The opinion of the court was delivered by: Decker, Senior District Judge.
MEMORANDUM OPINION AND ORDER
Defendant Goldie W. Lee (Lee) was the sole shareholder of Rifco
Auto Leasing Co. (Rifco) and its wholly-owned subsidiary, Modern
Cars, Inc. (Modern). On February 15, 1982, Lipin entered into a
stock acquisition agreement with Lee to purchase all of her
shares of stock in these companies for a price of $100,000 above
their current net worth or, as finally formulated, $960,149.11.
Unbeknownst to plaintiff at the time of the transaction,
however, Rifco and Modern owed defendant banks and other
creditors over $2,300,000. Complaint at ¶ 18. In 1981, defendant
banks and their directors allegedly became concerned about the
companies' ability to repay this debt under Lee's management and
concluded that a sale to Lipin would significantly improve the
probability of repayment. Id. at ¶ 20. Consequently, all of the
defendants — including Lee, the banks, their directors, and the
attorneys and accountants for Lee and Rifco — purportedly
participated in a scheme to defraud Lipin by inducing it to
purchase the companies' stock at an inflated price and repay
their substantial indebtedness.

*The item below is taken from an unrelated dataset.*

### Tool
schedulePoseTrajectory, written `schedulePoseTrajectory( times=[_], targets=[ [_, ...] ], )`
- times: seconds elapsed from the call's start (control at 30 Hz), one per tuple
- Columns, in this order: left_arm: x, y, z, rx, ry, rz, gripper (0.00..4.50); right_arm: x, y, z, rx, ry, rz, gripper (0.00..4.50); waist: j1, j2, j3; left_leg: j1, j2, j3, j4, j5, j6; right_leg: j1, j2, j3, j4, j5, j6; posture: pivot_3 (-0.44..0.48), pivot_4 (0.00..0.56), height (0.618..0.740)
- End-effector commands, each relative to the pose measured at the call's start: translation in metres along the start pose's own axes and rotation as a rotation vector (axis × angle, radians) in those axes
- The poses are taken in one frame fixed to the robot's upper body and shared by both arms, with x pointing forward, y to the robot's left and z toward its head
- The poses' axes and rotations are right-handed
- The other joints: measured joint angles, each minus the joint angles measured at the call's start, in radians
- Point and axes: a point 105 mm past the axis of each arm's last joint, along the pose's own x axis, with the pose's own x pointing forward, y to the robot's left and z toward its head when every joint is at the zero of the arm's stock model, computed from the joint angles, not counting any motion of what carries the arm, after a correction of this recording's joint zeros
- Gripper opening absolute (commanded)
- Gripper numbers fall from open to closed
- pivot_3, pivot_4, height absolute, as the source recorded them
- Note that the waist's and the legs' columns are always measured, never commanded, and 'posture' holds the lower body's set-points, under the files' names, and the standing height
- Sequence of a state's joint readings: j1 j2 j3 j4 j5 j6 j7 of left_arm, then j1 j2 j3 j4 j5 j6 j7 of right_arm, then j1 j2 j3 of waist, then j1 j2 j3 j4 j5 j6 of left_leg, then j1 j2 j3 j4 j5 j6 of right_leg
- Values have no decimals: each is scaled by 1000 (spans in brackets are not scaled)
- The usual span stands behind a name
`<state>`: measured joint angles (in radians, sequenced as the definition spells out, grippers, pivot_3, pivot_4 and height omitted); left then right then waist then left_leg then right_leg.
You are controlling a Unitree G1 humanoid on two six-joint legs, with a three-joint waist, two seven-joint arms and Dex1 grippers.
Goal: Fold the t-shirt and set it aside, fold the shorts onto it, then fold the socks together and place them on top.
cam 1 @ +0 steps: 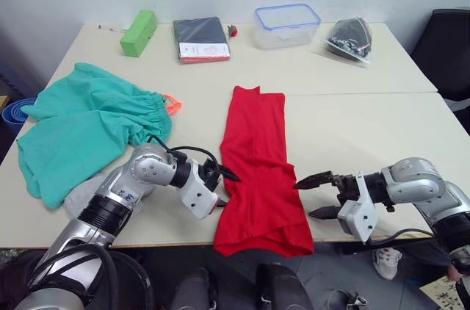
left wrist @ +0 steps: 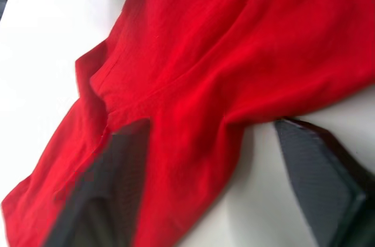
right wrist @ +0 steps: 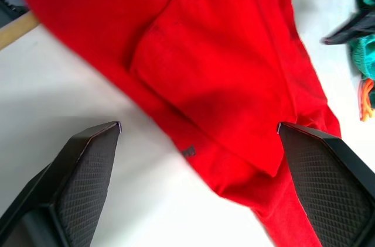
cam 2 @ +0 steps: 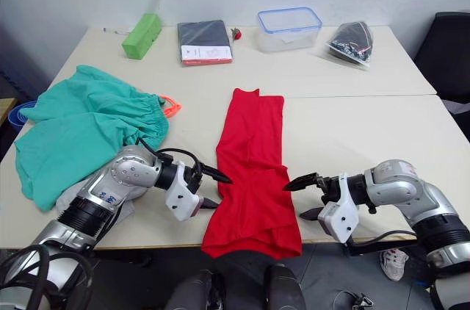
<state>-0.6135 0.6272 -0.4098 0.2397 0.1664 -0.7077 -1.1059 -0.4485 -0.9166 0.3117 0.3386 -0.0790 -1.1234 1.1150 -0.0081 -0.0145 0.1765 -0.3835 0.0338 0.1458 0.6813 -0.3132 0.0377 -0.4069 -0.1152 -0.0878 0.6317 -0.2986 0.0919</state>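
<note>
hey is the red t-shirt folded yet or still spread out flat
Partly folded: the t-shirt lies as a narrow lengthwise strip, its near end hanging over the table edge.

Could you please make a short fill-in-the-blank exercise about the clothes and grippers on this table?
1. The t-shirt lies folded into a long strip between the two ____.
2. The shorts have an orange ____ at the waist.
3. Both the left gripper and the right gripper have their fingers ____.

Missing words: grippers; drawstring; open
</note>
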Motion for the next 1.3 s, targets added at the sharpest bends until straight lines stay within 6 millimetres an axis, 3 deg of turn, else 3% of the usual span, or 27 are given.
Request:
schedulePoseTrajectory(
  times=[0.03, 0.27, 0.4, 0.73, 0.9, 1.0, 1.2, 1.3],
  targets=[
    [5, -4, 3, 1, -19, -14, 2150, 20, 14, 11, 54, -58, 39, 3787, 0, 0, 0, 0, 0, 0, 0, 0, 0, 0, 0, 0, 0, 0, 0, 0, 150, 740],
    [2, -14, 3, -53, -28, -48, 12, 21, 4, 20, 170, -88, -22, 1375, 0, 0, 0, 0, 0, 0, 0, 0, 0, -1, 0, 3, 1, 0, -1, 0, 150, 740],
    [-1, -14, 8, -130, -53, -27, 0, 18, 1, 27, 239, -112, -45, 39, 2, 1, 0, 0, 0, 0, 0, 0, 0, -1, 0, 3, 1, 0, 0, 0, 150, 740],
    [-22, -27, 34, -373, -130, -64, 0, 1, -15, 49, 447, -170, -113, 15, 3, 1, 1, -2, 0, -2, 0, -1, 0, -2, -1, 3, 0, -1, -1, 0, 150, 740],
    [-33, -19, 43, -556, -171, -19, 0, -10, -31, 64, 577, -220, -141, 15, 5, 2, 1, -3, 0, -2, 0, -1, 0, -2, -1, 3, 0, -1, -1, 0, 150, 740],
    [-42, 2, 38, -681, -199, 96, 0, -16, -50, 61, 682, -229, -204, 15, 5, 2, 1, -3, 0, -3, 0, -1, 0, -1, -1, 3, -2, -1, -1, 0, 150, 740],
    [-58, 53, 9, -991, -280, 378, 0, -24, -90, 25, 933, -240, -368, 15, 6, 1, 1, -4, 0, -4, 0, -1, 0, -2, -1, 2, -2, 0, -1, 0, 150, 740],
    [-72, 79, -17, -1152, -306, 575, 0, -24, -111, -1, 1040, -230, -470, 15, 5, 1, 1, -6, 0, -5, 0, -1, 0, -3, -1, 0, -1, 0, -1, 0, 150, 740]
  ],
)
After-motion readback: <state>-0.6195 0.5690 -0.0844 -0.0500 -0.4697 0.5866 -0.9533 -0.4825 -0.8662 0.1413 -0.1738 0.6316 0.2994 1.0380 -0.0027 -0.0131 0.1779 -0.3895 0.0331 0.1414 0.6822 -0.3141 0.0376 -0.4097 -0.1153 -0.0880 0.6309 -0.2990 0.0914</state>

Id. at ¶ 19.
The complaint asserts that the defendants associated with one
another and conducted their affairs to effect the sale of Lee's
stock in the companies to Lipin. Id. at ¶¶ 21, 23. Pursuant to
this so-called "enterprise," each defendant made fraudulent
misrepresentations concerning the financial condition of the
companies. Id. at ¶¶ 23, 25-39. These alleged misrepresentations
— ranging from oral statements and written correspondence to
legal opinion letters and accountants' financial statements —
exaggerated the companies' net worth and omitted most of their
liabilities. In conjunction with this scheme, defendants sent or
received communications through the United States mails on at
least twelve separate occasions. Id. at ¶ 40. These mailings
supposedly constitute a "pattern of racketeering activity."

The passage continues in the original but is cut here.